Keeping your kids from Internet porn is practically impossible, experts agree. Whether kids under 18 deliberately searched out sexually explicit sites, or stumbled upon them accidentally, approximately 40 percent see Internet porn every year, the study found. And yes, all that exposure does leave a mark: "Although research is scarce, investigators see links between young people who access Web porn and unhealthy attitudes toward sex," the American Psychological Association noted in 2007.

But parents don't have to be powerless. Explaining to your kids that difference between pornography and what goes on between consenting adults in real life is key, say some sex educators. You won't want to do it. Your kid won't want to hear it. And unfortunately, because of the Internet, that conversation has to come sooner rather than later. But it may make all the difference to kids when they're grown.

"This is not because 8-year-olds go looking for porn, it's a function of what they're shown on someone's cellphone on the playground, what happens when they go out to the neighbor's house," said Gallop, a fervent proponent of reality-based sex education. Preparing kids for a healthy sex life as adults was part of her message Saturday at "The Future of Porn" talk at South by Southwest Interactive in Austin.

Gallop is CEO and founder of Make Love Not Porn, a website dedicated to correcting sexual misconceptions picked up by viewers of professional for-profit pornography. The Internet venture does this, in part, by curating videos of "real sex" uploaded to the platform by "real people" — not "porn stars." (Obviously, the video portion of the website is for adults only.) But as Gallop emphasized, the misconceptions picked up through pornography can start at a very young age.

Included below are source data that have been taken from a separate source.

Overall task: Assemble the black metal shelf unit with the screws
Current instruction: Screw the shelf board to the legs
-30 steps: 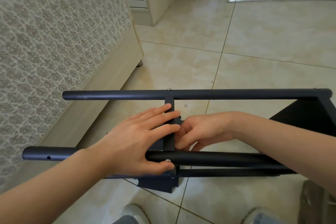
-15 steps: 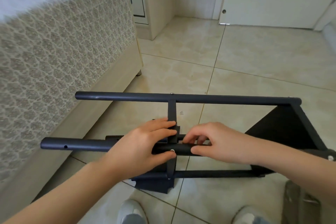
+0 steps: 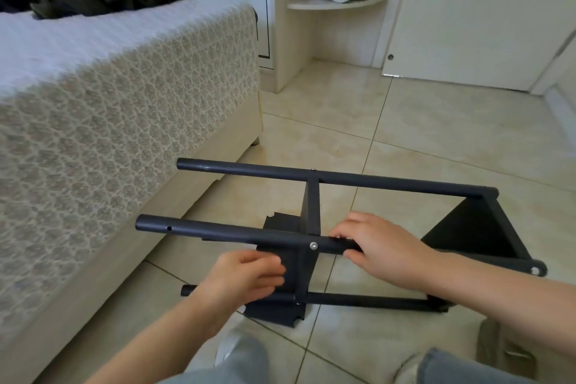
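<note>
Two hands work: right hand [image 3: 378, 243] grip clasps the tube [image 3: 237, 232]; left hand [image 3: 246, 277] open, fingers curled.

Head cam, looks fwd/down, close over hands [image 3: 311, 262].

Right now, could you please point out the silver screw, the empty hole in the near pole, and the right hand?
silver screw [image 3: 313, 246]: head view, its head.
empty hole [image 3: 169, 228]: head view, its opening.
right hand [image 3: 378, 241]: head view, its back.

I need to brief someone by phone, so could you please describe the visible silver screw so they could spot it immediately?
Find the black shelf frame lying on the tiled floor beside the bed. On its near top tube, just left of the right hand, sits the screw, the only bright silver dot there.
</note>
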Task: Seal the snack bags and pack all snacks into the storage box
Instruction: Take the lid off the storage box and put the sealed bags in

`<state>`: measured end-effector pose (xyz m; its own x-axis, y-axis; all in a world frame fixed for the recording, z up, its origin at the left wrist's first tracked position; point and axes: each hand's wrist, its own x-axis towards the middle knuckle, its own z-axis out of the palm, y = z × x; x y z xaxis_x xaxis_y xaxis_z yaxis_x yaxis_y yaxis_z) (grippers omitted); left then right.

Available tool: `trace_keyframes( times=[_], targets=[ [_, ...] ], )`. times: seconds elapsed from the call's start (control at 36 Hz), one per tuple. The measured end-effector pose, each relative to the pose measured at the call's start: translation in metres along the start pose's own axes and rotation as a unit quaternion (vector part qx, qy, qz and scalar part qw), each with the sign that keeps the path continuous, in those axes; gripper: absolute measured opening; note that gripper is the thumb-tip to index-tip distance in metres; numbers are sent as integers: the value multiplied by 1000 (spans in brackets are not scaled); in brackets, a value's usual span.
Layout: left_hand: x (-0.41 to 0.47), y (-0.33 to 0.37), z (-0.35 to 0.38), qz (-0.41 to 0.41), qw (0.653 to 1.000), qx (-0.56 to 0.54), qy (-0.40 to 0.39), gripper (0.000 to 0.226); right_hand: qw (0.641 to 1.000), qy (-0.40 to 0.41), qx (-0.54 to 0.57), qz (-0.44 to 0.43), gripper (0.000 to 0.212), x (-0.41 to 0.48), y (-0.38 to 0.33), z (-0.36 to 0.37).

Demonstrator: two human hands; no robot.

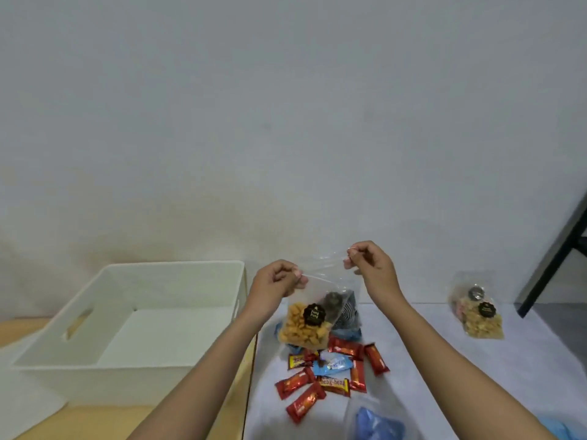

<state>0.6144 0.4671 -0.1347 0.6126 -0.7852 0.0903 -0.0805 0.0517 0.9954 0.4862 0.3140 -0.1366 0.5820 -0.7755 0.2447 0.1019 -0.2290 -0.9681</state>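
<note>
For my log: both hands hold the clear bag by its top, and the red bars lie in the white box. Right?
No. The head view shows the red bars on the table beside the box, not in it. The left hand and right hand hold the bag by its top.

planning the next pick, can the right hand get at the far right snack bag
Probably not yet: the right hand and left hand both pinch the raised zip bag. Once it lets go, nothing seems to block the far snack bag.
</note>
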Motion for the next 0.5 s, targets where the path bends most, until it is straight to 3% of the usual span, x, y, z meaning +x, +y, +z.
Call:
trace_keyframes(
  times=[0.31, 0.5],
  targets=[
    [-22, 39, -141, 32, 982, -60, 174, 5, 992, -109, 34, -54, 14, 27, -56, 134],
    [-23, 15, -217, 5, 973, -66, 220, 2, 987, -153, 43, -15, 15, 38, -46, 217]
  ],
)
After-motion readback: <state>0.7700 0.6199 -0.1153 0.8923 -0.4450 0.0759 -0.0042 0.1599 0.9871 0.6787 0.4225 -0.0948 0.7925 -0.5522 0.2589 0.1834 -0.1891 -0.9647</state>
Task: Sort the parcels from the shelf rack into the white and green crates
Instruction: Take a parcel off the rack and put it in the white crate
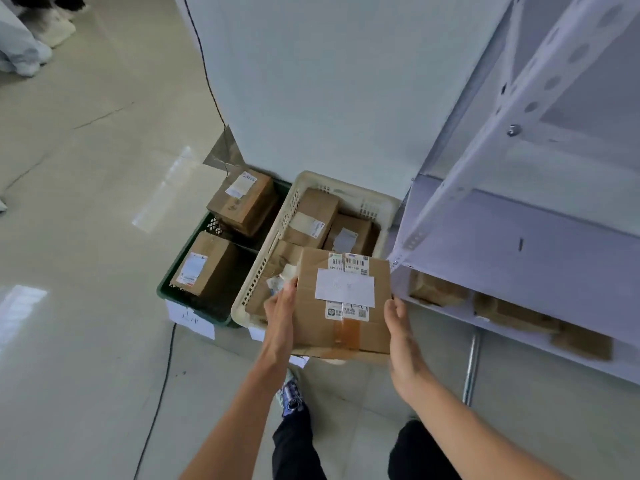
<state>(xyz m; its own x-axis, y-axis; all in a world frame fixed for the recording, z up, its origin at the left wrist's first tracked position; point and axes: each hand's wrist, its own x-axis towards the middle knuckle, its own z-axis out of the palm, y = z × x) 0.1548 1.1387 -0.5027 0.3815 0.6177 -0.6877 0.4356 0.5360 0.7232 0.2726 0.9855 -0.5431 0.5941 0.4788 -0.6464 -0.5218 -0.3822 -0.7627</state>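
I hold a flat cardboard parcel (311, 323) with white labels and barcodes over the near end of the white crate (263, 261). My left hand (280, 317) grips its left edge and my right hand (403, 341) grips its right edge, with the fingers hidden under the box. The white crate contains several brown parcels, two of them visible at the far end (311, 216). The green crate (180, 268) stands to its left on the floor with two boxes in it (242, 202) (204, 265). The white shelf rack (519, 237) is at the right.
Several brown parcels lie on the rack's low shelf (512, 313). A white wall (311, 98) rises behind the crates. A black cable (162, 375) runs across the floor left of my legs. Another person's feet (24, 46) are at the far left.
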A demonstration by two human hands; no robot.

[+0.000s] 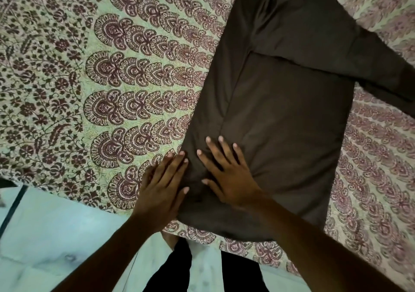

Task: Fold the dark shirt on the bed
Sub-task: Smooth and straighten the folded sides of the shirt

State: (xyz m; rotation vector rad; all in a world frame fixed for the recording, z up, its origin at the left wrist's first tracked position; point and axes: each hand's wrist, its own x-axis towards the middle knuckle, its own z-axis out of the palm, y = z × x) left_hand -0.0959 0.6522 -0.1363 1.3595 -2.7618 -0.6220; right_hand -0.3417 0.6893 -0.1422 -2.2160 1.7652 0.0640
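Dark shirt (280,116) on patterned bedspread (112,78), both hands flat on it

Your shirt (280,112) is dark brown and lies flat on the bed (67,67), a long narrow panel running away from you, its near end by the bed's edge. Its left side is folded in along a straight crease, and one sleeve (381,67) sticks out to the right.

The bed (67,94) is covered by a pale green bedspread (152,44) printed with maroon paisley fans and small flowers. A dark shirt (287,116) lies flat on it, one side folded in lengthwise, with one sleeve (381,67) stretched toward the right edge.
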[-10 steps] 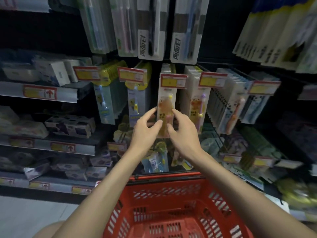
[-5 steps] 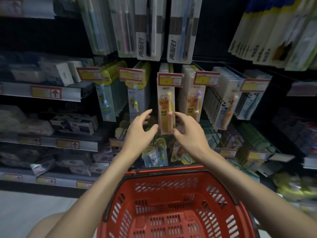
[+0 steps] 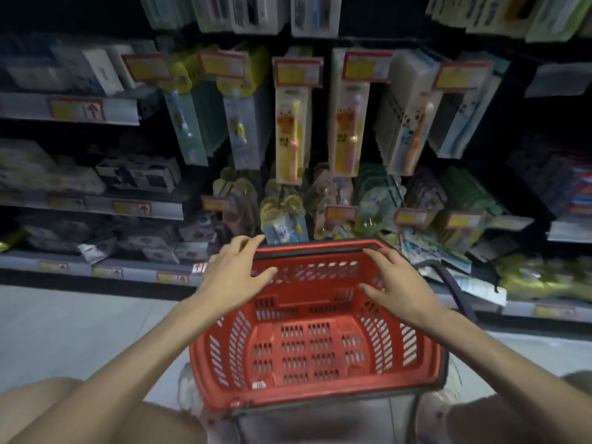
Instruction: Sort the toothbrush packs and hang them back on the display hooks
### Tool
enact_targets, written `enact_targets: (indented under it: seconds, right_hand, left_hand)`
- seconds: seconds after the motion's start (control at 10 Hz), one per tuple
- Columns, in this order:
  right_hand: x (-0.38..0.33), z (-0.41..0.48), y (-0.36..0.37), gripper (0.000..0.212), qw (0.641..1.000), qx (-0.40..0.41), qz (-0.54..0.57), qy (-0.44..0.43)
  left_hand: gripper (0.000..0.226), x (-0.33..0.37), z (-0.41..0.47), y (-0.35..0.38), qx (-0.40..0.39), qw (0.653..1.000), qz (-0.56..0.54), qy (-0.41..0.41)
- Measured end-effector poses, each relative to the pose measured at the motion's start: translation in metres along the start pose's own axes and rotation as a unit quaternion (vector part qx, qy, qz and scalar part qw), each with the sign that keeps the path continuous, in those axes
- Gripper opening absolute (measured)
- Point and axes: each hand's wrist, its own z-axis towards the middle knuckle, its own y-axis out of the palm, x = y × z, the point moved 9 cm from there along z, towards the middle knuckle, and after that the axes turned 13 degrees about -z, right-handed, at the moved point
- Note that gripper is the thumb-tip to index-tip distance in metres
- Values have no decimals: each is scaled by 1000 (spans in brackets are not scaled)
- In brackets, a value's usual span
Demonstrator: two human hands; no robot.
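Left hand (image 3: 235, 274) and right hand (image 3: 398, 283), both wide open, fingers spread, gripping nothing, over a red basket (image 3: 230, 344).
Basket: rigid plastic, slotted walls and bottom, rounded corners. The hands sit at its far rim. Half a second ago they were raised beside the yellow toothbrush pack (image 3: 290, 136), which hangs flat and oblong among carded packs under a red-edged price tag (image 3: 298, 72). Left: grey shelf (image 3: 96, 110) of blurred boxes. Below: pale smooth floor (image 3: 80, 322). Aisle dim.
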Motion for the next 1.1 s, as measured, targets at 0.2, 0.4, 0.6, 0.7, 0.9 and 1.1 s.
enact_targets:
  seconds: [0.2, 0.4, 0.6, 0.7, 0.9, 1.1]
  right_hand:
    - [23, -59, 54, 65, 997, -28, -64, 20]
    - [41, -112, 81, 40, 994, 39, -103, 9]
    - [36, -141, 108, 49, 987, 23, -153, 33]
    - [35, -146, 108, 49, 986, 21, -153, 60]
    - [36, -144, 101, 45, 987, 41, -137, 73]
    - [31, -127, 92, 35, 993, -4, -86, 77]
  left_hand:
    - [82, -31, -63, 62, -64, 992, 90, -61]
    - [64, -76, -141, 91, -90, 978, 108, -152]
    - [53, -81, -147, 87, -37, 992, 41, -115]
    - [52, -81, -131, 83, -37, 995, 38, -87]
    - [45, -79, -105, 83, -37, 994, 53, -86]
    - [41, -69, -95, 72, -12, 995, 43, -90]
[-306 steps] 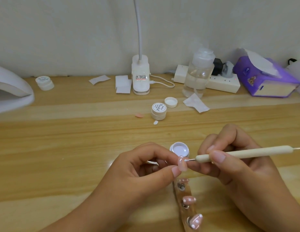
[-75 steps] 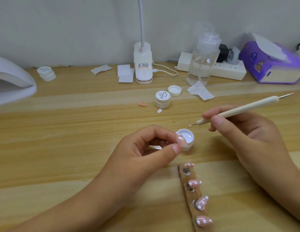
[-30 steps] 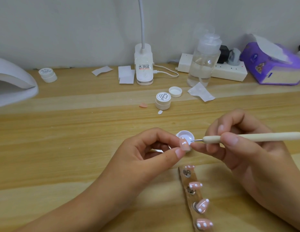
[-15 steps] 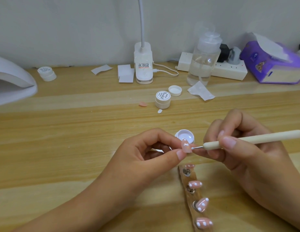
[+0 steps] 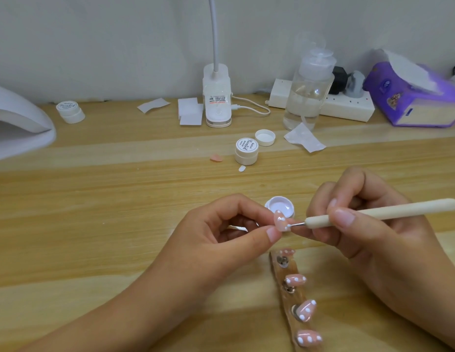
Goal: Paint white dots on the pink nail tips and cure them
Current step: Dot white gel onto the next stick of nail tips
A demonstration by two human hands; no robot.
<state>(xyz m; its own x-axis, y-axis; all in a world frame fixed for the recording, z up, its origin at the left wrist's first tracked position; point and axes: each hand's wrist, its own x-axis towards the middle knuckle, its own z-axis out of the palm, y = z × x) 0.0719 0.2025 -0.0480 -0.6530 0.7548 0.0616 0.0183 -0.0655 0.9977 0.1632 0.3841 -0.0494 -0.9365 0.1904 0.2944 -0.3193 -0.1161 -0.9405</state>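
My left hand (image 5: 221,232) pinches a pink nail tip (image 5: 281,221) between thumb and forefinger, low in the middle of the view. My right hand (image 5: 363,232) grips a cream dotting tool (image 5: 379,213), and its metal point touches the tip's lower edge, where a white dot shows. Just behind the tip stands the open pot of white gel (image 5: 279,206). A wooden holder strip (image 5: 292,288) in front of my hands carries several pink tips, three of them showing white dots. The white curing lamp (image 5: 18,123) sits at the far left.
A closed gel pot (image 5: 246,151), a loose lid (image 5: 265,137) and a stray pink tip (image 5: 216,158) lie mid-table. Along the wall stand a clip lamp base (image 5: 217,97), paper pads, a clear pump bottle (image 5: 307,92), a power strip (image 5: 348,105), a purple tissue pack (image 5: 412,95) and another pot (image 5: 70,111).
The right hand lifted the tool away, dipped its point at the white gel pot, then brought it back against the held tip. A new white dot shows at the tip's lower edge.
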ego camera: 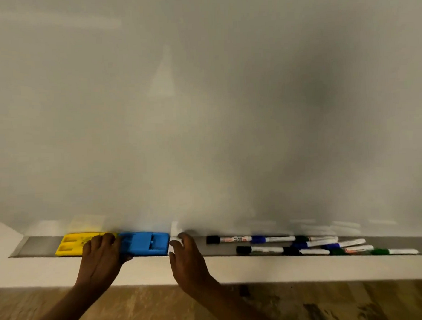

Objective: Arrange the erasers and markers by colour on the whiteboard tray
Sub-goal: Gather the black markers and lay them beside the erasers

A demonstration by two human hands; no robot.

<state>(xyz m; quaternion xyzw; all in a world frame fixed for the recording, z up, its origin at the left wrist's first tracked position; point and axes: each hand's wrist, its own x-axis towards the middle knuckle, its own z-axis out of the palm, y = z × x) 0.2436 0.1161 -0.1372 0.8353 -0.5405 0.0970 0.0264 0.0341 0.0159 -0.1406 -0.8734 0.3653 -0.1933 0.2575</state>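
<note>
On the tray (pixel 38 246), the yellow eraser (pixel 69 245) is lying leftmost, touching the blue eraser (pixel 146 243). The left hand (pixel 101 254) is gripping the blue eraser's left end, fingers curling over the seam and thumb hooking its front edge. The right hand (pixel 187 258) is reaching at the right end; I cannot tell whether it is pinching the blurred white thing (pixel 174 233) there. The erasers are seemingly being settled. Next, the markers (pixel 303 244), lying jumbled rightward, are needing sorting by cap colour. Several are overlapping, hiding caps.
</note>
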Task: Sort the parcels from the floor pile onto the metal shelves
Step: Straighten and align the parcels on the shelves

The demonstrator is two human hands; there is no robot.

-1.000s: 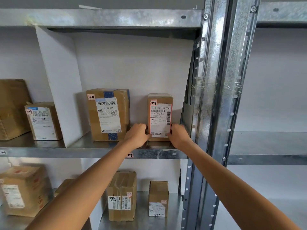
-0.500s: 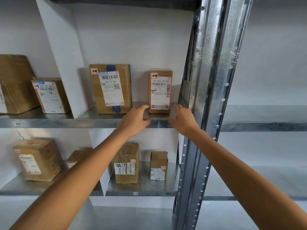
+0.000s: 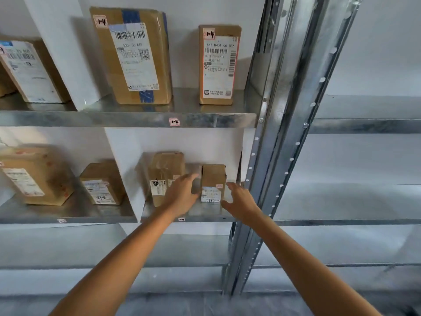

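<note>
Cardboard parcel [image 3: 218, 65] stands label-out above both hands, marked like its shelf [image 3: 114, 118]; left hand [image 3: 182, 195] and right hand [image 3: 240, 201] spread, empty.

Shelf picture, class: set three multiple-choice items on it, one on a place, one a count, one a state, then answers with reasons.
1. Where does the narrow parcel with the red-edged label stand?
A. on the upper shelf, right of the big parcel
B. in a cart
C. on the floor

2. How many parcels stand in the lower compartment next to the post?
A. one
B. two
C. four

3. How are the left hand and right hand?
A. both open, holding nothing
B. both gripping a parcel
C. both gripping the post

Answers: 1 A, it shares the upper shelf with the big parcel; 2 B, a taped box and a small box; 3 A, fingers spread, curled round nothing.
</note>
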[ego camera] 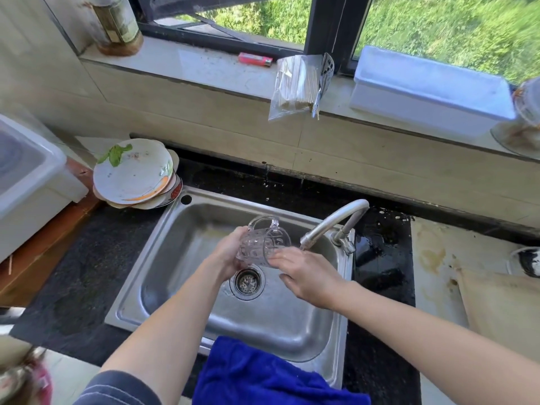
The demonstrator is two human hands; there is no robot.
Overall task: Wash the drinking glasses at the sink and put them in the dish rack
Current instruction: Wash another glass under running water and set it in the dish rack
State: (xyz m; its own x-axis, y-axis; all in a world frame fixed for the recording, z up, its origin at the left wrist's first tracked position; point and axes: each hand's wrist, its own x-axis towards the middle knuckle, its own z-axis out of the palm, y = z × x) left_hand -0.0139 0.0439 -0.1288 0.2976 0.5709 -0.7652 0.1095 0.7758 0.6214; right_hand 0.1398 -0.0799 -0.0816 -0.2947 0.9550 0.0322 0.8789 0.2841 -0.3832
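Head: left hand grips glass (bottle label unreadable).

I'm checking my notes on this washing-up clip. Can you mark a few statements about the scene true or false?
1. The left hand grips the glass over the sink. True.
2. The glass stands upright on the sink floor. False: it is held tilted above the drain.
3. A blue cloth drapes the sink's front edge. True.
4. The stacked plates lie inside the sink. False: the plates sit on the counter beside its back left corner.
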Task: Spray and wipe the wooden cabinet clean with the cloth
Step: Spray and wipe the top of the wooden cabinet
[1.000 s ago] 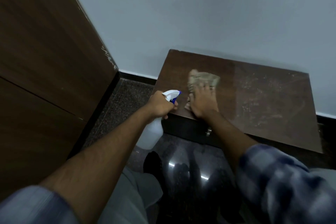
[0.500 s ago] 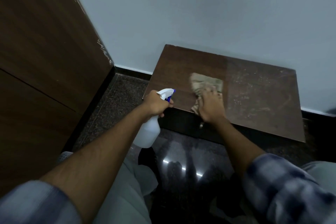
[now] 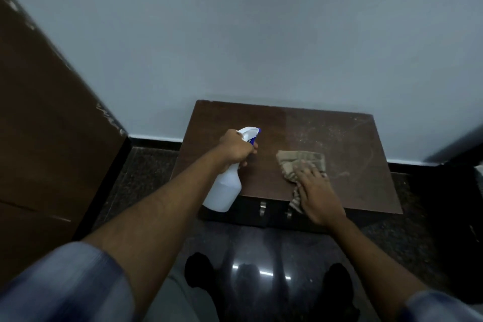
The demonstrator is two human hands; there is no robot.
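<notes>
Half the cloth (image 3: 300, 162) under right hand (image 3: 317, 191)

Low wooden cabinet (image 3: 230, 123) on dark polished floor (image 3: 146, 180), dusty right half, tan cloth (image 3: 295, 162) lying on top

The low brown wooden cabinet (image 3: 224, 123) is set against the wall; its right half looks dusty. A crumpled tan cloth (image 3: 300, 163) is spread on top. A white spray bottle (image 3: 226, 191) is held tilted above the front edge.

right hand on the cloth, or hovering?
Touching. The head view shows the right hand lying flat on the cloth, fingers overlapping its near half, pressing it onto the cabinet top.
</notes>
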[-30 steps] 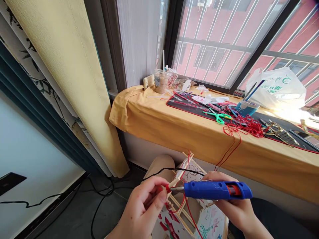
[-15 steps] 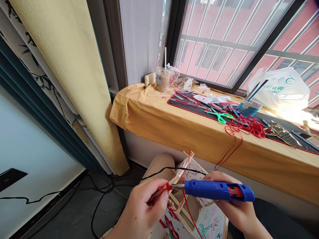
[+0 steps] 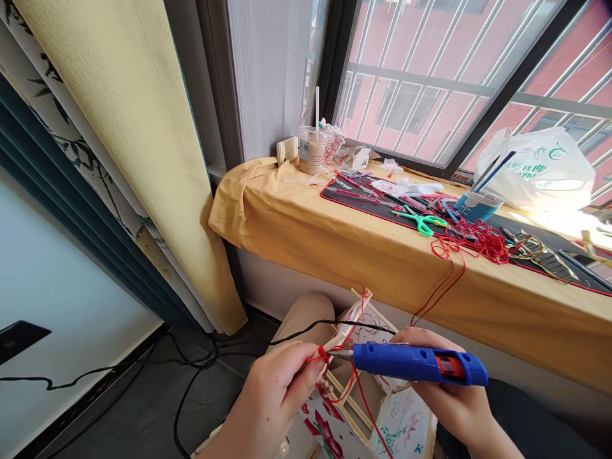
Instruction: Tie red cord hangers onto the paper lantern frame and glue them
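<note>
My left hand (image 3: 270,401) pinches a corner of a wooden stick frame (image 3: 349,408), where a red string knot (image 3: 324,354) is tied around the joint. My right hand (image 3: 447,395) grips a blue hot glue gun (image 3: 415,362), its metal nozzle (image 3: 342,352) pointing at the knot with a small gap between them. Paper panels painted in red and green (image 3: 406,424) are fixed to the frame. A black cord (image 3: 325,325) runs from the glue gun's side across the frame, and loose red string hangs down through it.
Above my hands, a yellow cloth (image 3: 335,255) covers a windowsill holding a black mat (image 3: 368,204), green scissors (image 3: 421,223), a red string tangle (image 3: 473,242), a plastic cup with straw (image 3: 310,150) and a white plastic bag (image 3: 535,169). Black cables (image 3: 191,376) lie on the floor.
The glue gun's nozzle has drawn back slightly to the right, leaving a small gap at the knot. Red string now shows looped around the stick joint under my left fingers.
</note>
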Motion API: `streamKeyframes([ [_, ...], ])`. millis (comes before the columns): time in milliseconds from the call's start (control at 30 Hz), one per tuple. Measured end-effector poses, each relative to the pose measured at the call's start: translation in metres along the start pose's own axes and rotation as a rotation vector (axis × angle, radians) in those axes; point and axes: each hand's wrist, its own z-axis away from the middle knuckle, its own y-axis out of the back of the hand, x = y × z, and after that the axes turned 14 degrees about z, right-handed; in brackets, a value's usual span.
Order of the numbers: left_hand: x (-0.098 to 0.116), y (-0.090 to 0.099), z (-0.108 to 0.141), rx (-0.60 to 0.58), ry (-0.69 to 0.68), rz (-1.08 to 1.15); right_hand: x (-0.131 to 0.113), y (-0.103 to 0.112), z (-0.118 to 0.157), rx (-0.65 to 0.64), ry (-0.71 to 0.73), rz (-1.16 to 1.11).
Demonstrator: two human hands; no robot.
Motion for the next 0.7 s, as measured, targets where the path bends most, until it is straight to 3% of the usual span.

"It doesn't matter what parental controls you put in place, kids live their lives in other places ... or an 8-year-old does something really cute and innocent. They discover a new naughty word and they Google it." Next thing you know, Gallop pointed out, that curious boy or girl is one or two clicks away from something he or she is too young to understand.

The exposure may result in relationships that lack scope and communication. "Too many young people start their sexual careers attempting to duplicate porn, not realizing that this model lacks so much," noted sex educator and author Dr. Marty Klein recently wrote in the Huffington Post.

"With valuable face-to-face communication increasingly replaced by brief digital syllables ... young adults' ability to simply talk about what goes on in bed ... is lagging further and further behind the needs of their sexual encounters — whether hookup or more intimate."

Kids don't want to hear a lot of things. They don't want to hear that they shouldn't drive too fast or date the mean hot person or eat fast food all the time. But if the Internet is going to put your kids in the path of a virtual tsunami of porn, the least you can do is warn them about it.